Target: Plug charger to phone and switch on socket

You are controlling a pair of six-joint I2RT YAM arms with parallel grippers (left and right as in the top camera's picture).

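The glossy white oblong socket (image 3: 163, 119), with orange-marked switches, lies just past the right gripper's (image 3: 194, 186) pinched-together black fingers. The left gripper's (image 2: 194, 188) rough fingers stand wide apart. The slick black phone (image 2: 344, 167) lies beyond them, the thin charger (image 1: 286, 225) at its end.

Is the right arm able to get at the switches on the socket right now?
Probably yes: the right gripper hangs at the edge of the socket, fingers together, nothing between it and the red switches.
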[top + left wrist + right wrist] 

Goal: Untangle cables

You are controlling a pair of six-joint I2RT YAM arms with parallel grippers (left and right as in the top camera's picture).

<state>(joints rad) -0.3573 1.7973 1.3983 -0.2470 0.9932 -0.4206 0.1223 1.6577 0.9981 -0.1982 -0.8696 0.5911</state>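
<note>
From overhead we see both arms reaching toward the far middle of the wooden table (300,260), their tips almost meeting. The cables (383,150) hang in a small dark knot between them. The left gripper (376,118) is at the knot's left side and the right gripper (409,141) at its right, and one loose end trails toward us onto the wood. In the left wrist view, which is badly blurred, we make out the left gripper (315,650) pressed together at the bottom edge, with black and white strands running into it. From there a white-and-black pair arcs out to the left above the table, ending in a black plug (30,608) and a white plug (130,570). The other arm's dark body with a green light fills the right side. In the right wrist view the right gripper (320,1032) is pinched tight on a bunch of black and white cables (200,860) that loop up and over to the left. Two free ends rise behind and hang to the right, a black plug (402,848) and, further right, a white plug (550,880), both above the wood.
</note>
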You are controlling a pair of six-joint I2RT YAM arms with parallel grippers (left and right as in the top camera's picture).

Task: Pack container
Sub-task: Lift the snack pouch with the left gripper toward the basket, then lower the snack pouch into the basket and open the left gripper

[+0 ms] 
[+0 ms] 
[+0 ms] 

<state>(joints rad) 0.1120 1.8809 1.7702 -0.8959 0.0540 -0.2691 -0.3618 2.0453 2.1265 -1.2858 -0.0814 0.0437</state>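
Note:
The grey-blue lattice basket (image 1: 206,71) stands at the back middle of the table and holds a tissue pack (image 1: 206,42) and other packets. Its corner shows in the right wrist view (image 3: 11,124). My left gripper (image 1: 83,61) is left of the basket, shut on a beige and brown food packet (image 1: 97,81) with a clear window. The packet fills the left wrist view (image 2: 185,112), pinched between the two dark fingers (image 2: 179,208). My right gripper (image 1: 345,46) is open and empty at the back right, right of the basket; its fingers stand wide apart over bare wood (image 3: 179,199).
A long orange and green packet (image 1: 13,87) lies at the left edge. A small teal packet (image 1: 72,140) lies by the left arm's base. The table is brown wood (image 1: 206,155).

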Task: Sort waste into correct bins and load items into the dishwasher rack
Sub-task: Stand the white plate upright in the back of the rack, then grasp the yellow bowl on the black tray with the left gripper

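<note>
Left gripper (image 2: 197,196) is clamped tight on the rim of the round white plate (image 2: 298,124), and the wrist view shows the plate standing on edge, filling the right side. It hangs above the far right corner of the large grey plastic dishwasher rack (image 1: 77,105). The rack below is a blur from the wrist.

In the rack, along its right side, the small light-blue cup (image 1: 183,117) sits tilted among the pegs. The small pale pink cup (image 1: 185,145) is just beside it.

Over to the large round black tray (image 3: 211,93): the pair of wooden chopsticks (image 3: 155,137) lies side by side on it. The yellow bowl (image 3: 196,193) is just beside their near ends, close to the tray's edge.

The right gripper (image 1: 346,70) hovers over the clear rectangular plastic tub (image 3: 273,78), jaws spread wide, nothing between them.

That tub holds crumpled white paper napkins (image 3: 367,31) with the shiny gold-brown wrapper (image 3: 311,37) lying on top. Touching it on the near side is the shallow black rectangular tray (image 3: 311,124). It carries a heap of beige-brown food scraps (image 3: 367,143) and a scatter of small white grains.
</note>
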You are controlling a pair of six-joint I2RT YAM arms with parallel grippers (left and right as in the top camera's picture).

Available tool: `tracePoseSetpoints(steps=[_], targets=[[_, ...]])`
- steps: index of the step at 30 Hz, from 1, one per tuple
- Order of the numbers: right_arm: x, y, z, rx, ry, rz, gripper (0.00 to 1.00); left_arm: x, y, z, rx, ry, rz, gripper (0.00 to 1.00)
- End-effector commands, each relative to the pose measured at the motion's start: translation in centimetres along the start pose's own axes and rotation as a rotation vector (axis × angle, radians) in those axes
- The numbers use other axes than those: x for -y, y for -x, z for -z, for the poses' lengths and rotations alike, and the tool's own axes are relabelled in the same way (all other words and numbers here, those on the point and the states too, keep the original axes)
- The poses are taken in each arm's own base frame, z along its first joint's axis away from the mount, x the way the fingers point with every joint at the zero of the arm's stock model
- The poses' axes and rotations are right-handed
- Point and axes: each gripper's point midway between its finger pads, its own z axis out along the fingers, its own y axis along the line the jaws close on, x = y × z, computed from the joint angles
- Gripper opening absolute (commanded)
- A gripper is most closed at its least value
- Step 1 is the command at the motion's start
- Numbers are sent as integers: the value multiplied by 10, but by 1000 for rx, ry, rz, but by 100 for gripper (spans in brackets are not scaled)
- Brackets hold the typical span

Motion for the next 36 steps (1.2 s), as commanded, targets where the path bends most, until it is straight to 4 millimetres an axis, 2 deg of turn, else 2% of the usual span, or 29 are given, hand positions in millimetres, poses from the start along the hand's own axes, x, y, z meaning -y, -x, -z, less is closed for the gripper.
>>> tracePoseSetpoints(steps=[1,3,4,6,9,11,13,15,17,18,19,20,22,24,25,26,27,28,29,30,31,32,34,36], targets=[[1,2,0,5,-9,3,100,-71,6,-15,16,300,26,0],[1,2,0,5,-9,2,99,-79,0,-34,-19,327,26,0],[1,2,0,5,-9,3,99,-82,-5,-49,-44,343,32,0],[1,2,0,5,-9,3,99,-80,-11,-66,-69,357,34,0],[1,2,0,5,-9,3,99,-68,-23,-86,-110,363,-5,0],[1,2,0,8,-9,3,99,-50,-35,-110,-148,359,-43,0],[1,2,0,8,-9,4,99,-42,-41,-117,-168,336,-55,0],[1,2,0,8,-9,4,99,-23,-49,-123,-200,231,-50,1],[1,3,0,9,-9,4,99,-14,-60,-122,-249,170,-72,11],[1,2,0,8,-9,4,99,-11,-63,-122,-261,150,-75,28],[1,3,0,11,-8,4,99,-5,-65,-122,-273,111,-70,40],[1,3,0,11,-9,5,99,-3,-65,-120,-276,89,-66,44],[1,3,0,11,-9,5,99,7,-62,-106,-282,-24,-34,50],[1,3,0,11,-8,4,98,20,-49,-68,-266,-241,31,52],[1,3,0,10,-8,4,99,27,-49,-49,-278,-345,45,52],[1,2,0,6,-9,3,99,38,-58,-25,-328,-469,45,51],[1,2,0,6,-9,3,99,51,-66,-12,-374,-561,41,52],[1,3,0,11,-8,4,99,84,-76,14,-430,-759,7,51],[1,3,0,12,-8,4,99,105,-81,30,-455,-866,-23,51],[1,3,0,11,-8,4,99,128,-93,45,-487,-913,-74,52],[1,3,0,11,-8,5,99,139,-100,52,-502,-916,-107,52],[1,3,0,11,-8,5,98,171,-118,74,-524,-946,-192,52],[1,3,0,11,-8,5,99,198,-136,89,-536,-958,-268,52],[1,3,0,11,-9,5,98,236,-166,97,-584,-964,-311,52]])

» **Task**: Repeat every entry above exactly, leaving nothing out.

» **Solution**:
Target: Plug charger to phone and switch on socket

You are controlling a pair of six-joint I2RT YAM arms with parallel grippers (left and right as in the top camera's picture).

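The glossy white oblong socket (image 3: 163, 119), with orange-marked switches, lies just past the right gripper's (image 3: 194, 186) pinched-together black fingers. The left gripper's (image 2: 194, 188) rough fingers stand wide apart. The slick black phone (image 2: 344, 167) lies beyond them, the thin charger (image 1: 286, 225) at its end.

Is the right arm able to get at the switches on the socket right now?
Probably yes: the right gripper hangs at the edge of the socket, fingers together, nothing between it and the red switches.
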[top + left wrist + right wrist] 

Goal: Untangle cables

You are controlling a pair of six-joint I2RT YAM arms with parallel grippers (left and right as in the top camera's picture).

<state>(joints rad) -0.3573 1.7973 1.3983 -0.2470 0.9932 -0.4206 0.1223 1.6577 0.9981 -0.1982 -0.8696 0.5911</state>
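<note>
From overhead we see both arms reaching toward the far middle of the wooden table (300,260), their tips almost meeting. The cables (383,150) hang in a small dark knot between them. The left gripper (376,118) is at the knot's left side and the right gripper (409,141) at its right, and one loose end trails toward us onto the wood. In the left wrist view, which is badly blurred, we make out the left gripper (315,650) pressed together at the bottom edge, with black and white strands running into it. From there a white-and-black pair arcs out to the left above the table, ending in a black plug (30,608) and a white plug (130,570). The other arm's dark body with a green light fills the right side. In the right wrist view the right gripper (320,1032) is pinched tight on a bunch of black and white cables (200,860) that loop up and over to the left. Two free ends rise behind and hang to the right, a black plug (402,848) and, further right, a white plug (550,880), both above the wood.
</note>
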You are controlling a pair of six-joint I2RT YAM arms with parallel grippers (left and right as in the top camera's picture).

Task: Pack container
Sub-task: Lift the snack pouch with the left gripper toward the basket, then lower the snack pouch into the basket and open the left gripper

[+0 ms] 
[+0 ms] 
[+0 ms] 

<state>(joints rad) 0.1120 1.8809 1.7702 -0.8959 0.0540 -0.2691 -0.3618 2.0453 2.1265 -1.2858 -0.0814 0.0437</state>
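Note:
The grey-blue lattice basket (image 1: 206,71) stands at the back middle of the table and holds a tissue pack (image 1: 206,42) and other packets. Its corner shows in the right wrist view (image 3: 11,124). My left gripper (image 1: 83,61) is left of the basket, shut on a beige and brown food packet (image 1: 97,81) with a clear window. The packet fills the left wrist view (image 2: 185,112), pinched between the two dark fingers (image 2: 179,208). My right gripper (image 1: 345,46) is open and empty at the back right, right of the basket; its fingers stand wide apart over bare wood (image 3: 179,199).
A long orange and green packet (image 1: 13,87) lies at the left edge. A small teal packet (image 1: 72,140) lies by the left arm's base. The table is brown wood (image 1: 206,155).
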
Task: Sort waste into correct bins and load items into the dishwasher rack
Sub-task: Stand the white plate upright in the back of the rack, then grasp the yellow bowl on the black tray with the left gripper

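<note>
Left gripper (image 2: 197,196) is clamped tight on the rim of the round white plate (image 2: 298,124), and the wrist view shows the plate standing on edge, filling the right side. It hangs above the far right corner of the large grey plastic dishwasher rack (image 1: 77,105). The rack below is a blur from the wrist.

In the rack, along its right side, the small light-blue cup (image 1: 183,117) sits tilted among the pegs. The small pale pink cup (image 1: 185,145) is just beside it.

Over to the large round black tray (image 3: 211,93): the pair of wooden chopsticks (image 3: 155,137) lies side by side on it. The yellow bowl (image 3: 196,193) is just beside their near ends, close to the tray's edge.

The right gripper (image 1: 346,70) hovers over the clear rectangular plastic tub (image 3: 273,78), jaws spread wide, nothing between them.

That tub holds crumpled white paper napkins (image 3: 367,31) with the shiny gold-brown wrapper (image 3: 311,37) lying on top. Touching it on the near side is the shallow black rectangular tray (image 3: 311,124). It carries a heap of beige-brown food scraps (image 3: 367,143) and a scatter of small white grains.
</note>
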You are controlling a pair of six-joint I2RT YAM arms with parallel grippers (left and right as in the top camera's picture).

Available tool: `tracePoseSetpoints(steps=[_], targets=[[_, ...]])`
- steps: index of the step at 30 Hz, from 1, one per tuple
- Order of the numbers: right_arm: x, y, z, rx, ry, rz, gripper (0.00 to 1.00); left_arm: x, y, z, rx, ry, rz, gripper (0.00 to 1.00)
- End-effector commands, each relative to the pose measured at the motion's start: translation in centimetres along the start pose's own axes and rotation as a rotation vector (axis × angle, radians) in those axes
- The numbers use other axes than those: x for -y, y for -x, z for -z, for the poses' lengths and rotations alike, and the tool's own axes are relabelled in the same way (all other words and numbers here, those on the point and the states too, keep the original axes)
- The poses are taken in each arm's own base frame, z along its first joint's axis away from the mount, x the way the fingers point with every joint at the zero of the arm's stock model
- The poses' axes and rotations are right-handed
- Point and axes: each gripper's point midway between its finger pads, its own z axis out along the fingers, its own y axis along the line the jaws close on, x = y × z, computed from the joint angles
- Gripper opening absolute (commanded)
- A gripper is most closed at its least value
- Step 1 is the command at the motion's start
- Numbers are sent as integers: the value multiplied by 10, but by 1000 for rx, ry, rz, but by 100 for gripper (spans in brackets are not scaled)
- Brackets hold the typical span

Motion for the next 36 steps (1.2 s), as commanded, targets where the path bends most, until it is straight to 4 millimetres an axis, 2 deg of turn, else 2% of the usual span, or 29 are given, hand positions in millimetres, poses from the start along the hand's own axes, x, y, z meaning -y, -x, -z, less is closed for the gripper.
>>> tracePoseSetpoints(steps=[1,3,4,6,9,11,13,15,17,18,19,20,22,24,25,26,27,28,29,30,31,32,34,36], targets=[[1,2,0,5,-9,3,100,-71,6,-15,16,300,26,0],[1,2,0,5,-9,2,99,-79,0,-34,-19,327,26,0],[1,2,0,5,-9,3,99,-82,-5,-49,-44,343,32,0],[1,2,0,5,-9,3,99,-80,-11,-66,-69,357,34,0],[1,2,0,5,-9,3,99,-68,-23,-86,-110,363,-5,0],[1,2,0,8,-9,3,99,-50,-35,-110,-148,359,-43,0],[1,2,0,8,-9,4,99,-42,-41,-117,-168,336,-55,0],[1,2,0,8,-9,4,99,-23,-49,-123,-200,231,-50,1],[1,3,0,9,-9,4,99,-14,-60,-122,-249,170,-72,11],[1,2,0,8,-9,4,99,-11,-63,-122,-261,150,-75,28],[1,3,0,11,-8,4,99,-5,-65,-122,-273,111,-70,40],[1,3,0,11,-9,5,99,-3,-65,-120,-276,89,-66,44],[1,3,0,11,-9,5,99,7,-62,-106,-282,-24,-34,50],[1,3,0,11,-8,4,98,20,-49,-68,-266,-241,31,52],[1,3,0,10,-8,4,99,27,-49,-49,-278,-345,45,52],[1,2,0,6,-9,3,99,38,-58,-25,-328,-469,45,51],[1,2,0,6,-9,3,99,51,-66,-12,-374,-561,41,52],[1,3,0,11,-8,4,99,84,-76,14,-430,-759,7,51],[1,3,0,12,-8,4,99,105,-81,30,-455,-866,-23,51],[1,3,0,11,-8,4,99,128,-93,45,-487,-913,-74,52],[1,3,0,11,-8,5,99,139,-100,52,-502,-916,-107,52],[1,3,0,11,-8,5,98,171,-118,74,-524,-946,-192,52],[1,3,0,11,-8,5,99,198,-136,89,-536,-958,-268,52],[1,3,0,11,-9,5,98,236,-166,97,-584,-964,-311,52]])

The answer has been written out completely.